Le voragini con funzione di inghiottitoio hanno costantemente impegnato il Gruppo Speleologico Neretino (GSN) da circa trentacinque anni a questa parte. Le attività di esplorazione, disostruzione e rilievo degli ipogei sono state affiancate da osservazioni e studi sui tributari idrologici, dapprima per la necessaria sicurezza della progressione nelle cavità e, in seguito, per la comprensione delle caratteristiche geomorfologiche dei sistemi. Nondimeno, anche la divulgazione dei risultati di esplorazioni e ricerche ha costituito una delle principali attività del gruppo.
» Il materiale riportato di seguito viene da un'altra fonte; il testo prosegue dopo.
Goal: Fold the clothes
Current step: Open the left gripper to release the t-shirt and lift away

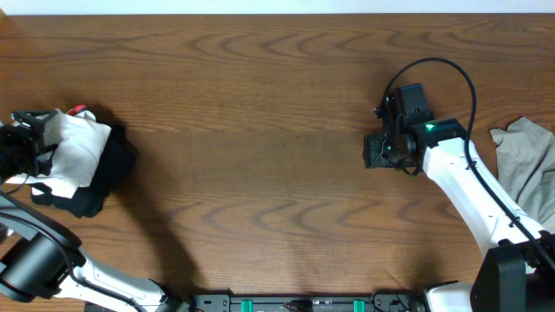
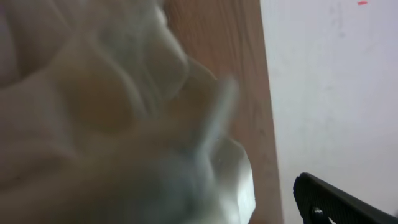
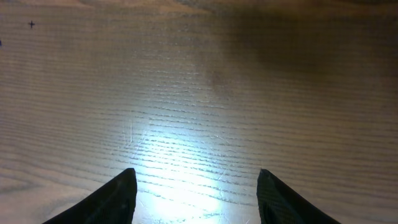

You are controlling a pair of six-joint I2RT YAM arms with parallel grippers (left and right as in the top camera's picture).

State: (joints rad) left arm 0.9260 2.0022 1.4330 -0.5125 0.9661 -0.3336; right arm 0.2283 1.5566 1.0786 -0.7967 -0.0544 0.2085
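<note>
Your left gripper point(image 1: 26, 147) sits at the left edge of the table point(image 1: 260, 104), against a white garment point(image 1: 80, 146) bunched on top of a black garment point(image 1: 108, 178). Its wrist view is a blur of pale cloth, so you cannot tell how its jaws stand. Your right gripper point(image 3: 193, 177) is right of centre, jaws spread wide over bare wood. A grey garment point(image 1: 527, 160) lies at the right edge, beside that arm. A broad stretch of wood separates the two piles.
</note>
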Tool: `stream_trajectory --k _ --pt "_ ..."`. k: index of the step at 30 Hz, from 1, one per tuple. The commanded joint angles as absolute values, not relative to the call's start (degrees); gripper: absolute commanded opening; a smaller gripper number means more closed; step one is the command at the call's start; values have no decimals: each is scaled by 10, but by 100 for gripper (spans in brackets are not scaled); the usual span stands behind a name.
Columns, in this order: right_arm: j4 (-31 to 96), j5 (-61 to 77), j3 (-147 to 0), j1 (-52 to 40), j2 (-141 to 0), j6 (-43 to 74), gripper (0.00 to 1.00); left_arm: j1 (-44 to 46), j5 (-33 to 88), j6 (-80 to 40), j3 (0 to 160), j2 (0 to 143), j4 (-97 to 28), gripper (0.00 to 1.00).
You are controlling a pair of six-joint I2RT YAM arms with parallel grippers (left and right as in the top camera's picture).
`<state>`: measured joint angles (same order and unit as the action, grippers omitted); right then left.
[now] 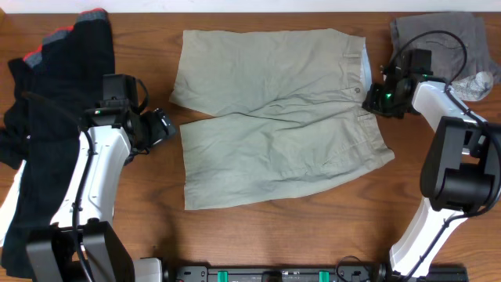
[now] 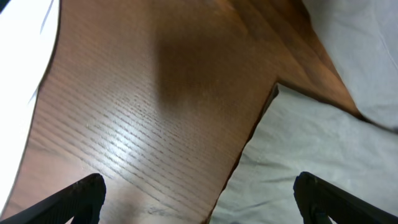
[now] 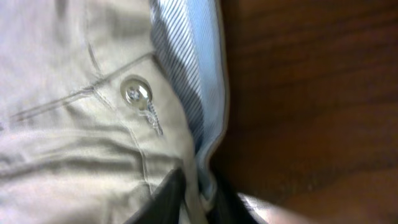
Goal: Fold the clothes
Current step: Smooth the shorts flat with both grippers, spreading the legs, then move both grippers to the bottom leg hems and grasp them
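Observation:
Khaki-beige shorts [image 1: 274, 117] lie spread flat on the wooden table, waistband to the right, legs to the left. My right gripper [image 1: 376, 100] is at the waistband. In the right wrist view its fingers [image 3: 198, 199] are shut on the waistband edge, just below the button [image 3: 137, 93] and the pale blue striped lining [image 3: 193, 68]. My left gripper [image 1: 164, 125] is open beside the left leg hems. In the left wrist view its fingers [image 2: 199, 198] straddle a leg's hem edge [image 2: 249, 149], one over bare wood, one over khaki cloth [image 2: 298, 155].
A black garment with red-grey trim [image 1: 55, 86] lies at the left, partly under my left arm. White cloth [image 1: 8, 204] shows at the lower left. Grey shorts [image 1: 438, 35] and a crumpled clear wrapper [image 1: 479, 82] lie at the back right.

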<state>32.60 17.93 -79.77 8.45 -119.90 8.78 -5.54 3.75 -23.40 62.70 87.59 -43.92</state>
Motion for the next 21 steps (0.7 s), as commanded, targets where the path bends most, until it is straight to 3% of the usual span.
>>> stream_trajectory --k 1,4,9,15,21 --pt "343 174 -808 86 -1141 67 40 -58 40 -189 657 861 -446 98" --pt "385 174 -816 85 -1068 68 69 -58 41 -189 675 835 -467 98" --pt "479 170 -816 85 -946 59 93 -57 102 -207 678 775 -553 98" --pt "636 87 -815 69 -849 81 94 -25 101 -220 677 725 -669 98" --pt "721 18 -790 42 -838 135 91 31 23 -312 617 720 -717 98"
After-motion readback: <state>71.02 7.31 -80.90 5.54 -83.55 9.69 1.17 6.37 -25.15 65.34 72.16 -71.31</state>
Sono state così svolte azioni di protezione idrogeologica ante litteram, prima cioè della definizione e diffusione dei concetti di difesa del territorio e delle attività umane dai dissesti naturali o indotti. Nelle ricerche svolte è emersa l’incidenza dell’intervento umano sia nel determinare l’assetto idrografico dei sistemi fluvio-carsici che nell’esporre risorse naturali, ecosistemi, infrastrutture ed attività al rischio idrogeologico. Negli ultimi anni le attività di protezione idrogeologica del GSN sono state svolte principalmente nei territori di Nardò, Mesagne e Surano. Una nota riassuntiva con alcuni dei risultati ottenuti è in corso di pubblicazione negli atti di Spelaion 2006 a cura del Gruppo Speleologico Montenero di San Marco in Lamis.